Open dai-chen opened 3 months ago

dai-chen commented 3 months ago

Is your feature request related to a problem?

Data lake table formats like Delta, Iceberg, and Hudi leverage Parquet files as the underlying storage and maintain built-in table statistics. While these built-in mechanisms are often sufficient for meeting query performance requirements, there are scenarios where these table formats have functional and performance limitations:

  1. Full Text Search

    • Description: Perform advanced full-text search operations on text-based fields, such as log messages or document content.
    • Example: SELECT * FROM cloudtrail_logs WHERE requestparameters LIKE '%DeleteBucket%'. This query performs a substring search on the requestparameters column to find events related to deleting S3 buckets, which may not be efficient for large datasets or complex text search requirements.
  2. Complex Filtering Conditions

    • Description: Efficiently filter data based on complex conditions involving nested fields, ranges, or combinations of multiple fields.
    • Example: SELECT * FROM vpc_flow_logs WHERE dstaddr LIKE '10.0.%' AND dstport = 80 AND protocol = 6. This query filters on the destination IP address, destination port, and protocol fields, which may not be efficient if the data is not well-partitioned or indexed.
  3. Advanced Field Types

    • Description: Support for indexing and querying advanced data types, which are not natively supported in data lake table formats.
    • Example: IP addresses, geospatial data, vector data, etc.
  4. Real-time Data Analysis

    • Description: Enable low-latency indexing and querying of data for real-time or near-real-time analytics use cases.
    • Example: SELECT COUNT(*) FROM alb_logs WHERE time > CURRENT_TIMESTAMP() - INTERVAL 1 MINUTE. This query counts the number of ALB log events in the last minute.
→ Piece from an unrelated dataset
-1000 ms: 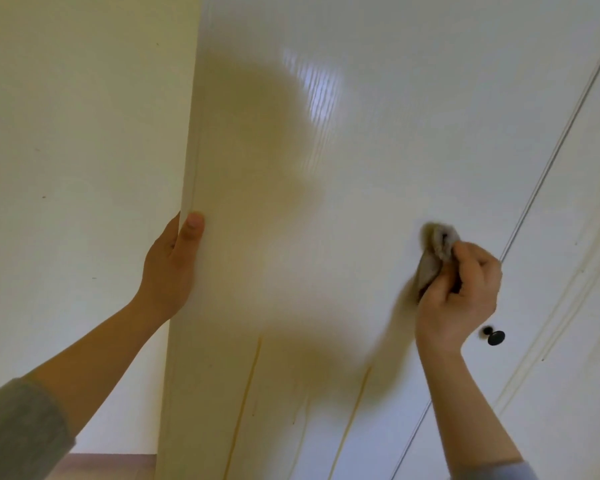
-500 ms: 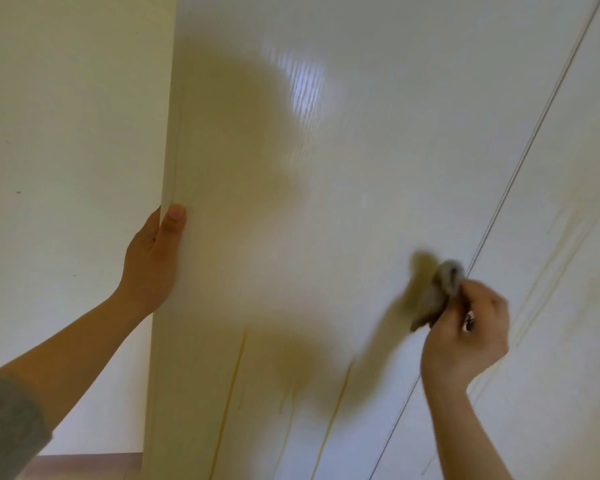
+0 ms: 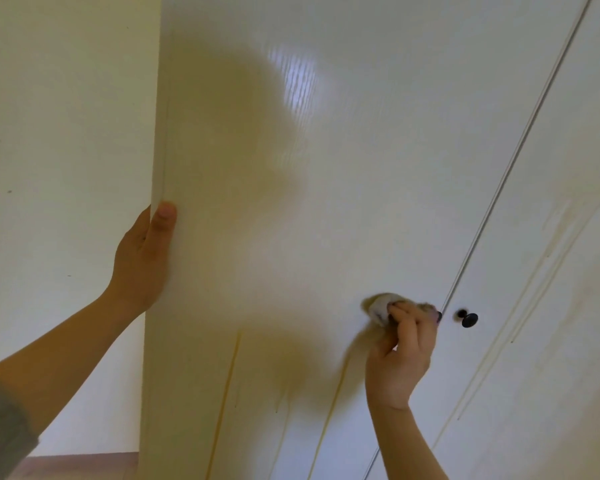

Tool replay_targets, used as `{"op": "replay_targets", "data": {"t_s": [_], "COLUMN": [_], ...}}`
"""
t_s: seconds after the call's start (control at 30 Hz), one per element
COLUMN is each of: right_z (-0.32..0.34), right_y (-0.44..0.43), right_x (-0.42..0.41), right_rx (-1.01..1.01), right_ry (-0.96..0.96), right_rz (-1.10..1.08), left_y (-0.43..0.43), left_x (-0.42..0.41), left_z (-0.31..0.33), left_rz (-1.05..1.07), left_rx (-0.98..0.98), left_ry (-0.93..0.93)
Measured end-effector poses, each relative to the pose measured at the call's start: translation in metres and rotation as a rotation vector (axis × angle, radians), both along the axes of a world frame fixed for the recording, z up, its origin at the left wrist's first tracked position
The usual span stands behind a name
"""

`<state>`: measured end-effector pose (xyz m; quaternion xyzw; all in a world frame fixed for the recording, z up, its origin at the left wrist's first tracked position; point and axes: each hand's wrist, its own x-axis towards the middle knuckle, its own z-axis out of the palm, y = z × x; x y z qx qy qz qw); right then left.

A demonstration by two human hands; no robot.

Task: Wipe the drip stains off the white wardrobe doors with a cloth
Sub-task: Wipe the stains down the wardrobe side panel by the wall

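Note:
A glossy white wardrobe door [image 3: 343, 161] fills the middle of the head view. Yellow drip stains [image 3: 227, 393] run down its lower part. My left hand [image 3: 142, 261] grips the door's left edge, thumb on the front face. My right hand [image 3: 404, 355] holds a bunched grey cloth [image 3: 380, 308] pressed against the door, just left of the seam between the doors. A second door [image 3: 568, 237] at the right carries fainter streaks [image 3: 534, 296].
A small black knob [image 3: 469, 319] sticks out of the right door, close to my right hand's fingertips. A plain cream wall [image 3: 56, 168] lies to the left of the wardrobe. A strip of reddish floor [image 3: 80, 464] shows at the bottom left.
My right hand has slid the cloth down and to the left across the door. The black knob, hidden half a second ago, shows again. My left hand keeps its hold on the edge.

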<state>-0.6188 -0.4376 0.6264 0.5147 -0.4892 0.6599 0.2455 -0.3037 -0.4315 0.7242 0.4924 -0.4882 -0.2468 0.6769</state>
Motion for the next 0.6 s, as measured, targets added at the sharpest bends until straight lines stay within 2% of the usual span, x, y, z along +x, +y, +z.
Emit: {"op": "replay_targets", "data": {"t_s": [0.2,0.3,0.47,0.6], "right_z": [-0.027,-0.019,0.009,0.031], "right_y": [0.022,0.037,0.056,0.046], "right_x": [0.004,0.006,0.038,0.08], "right_rx": [0.152,0.195,0.058,0.027], "right_ry": [-0.292,-0.385,-0.118,0.139], "right_rz": [-0.022,0.074,0.252,0.334], "left_y": [0.001,0.0,-0.001,0.002], "left_x": [0.002,0.001,0.007,0.023], "left_z": [-0.003,-0.004,-0.013,-0.041], "left_rz": [-0.015,-0.02,-0.101,-0.207], "left_rx": [-0.018,-0.035,-0.031,0.003], "left_ry": [-0.032,-0.024,0.025,0.124]}}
However, it may not provide real-time results if the data is not immediately available in the table.
  5. Unstructured Data Analysis

    • Description: Efficiently index and query semi-structured or unstructured data, such as JSON or XML documents, which may not be optimally handled by data lake table formats designed for structured data.
    • Example: SELECT json_extract(requestheaders, '$.User-Agent') AS user_agent FROM waf_logs. This query extracts the User-Agent value from the requestheaders JSON column. However, data lake table and Parquet are primarily designed for structured data, and querying unstructured data may not be efficient.
  6. Table Statistics are Big Data

    • Description: Handle scenarios where the table statistics or metadata themselves become large, making it inefficient to rely solely on the built-in mechanisms of data lake table formats.
    • Example: Consider a data lake table storing billions of rows of log data. As the volume of data grows, the size of the table statistics and metadata can become overwhelming. In such scenarios, Flint can maintain indexing on these huge table statistics in an asynchronous way and "cache" them in OpenSearch.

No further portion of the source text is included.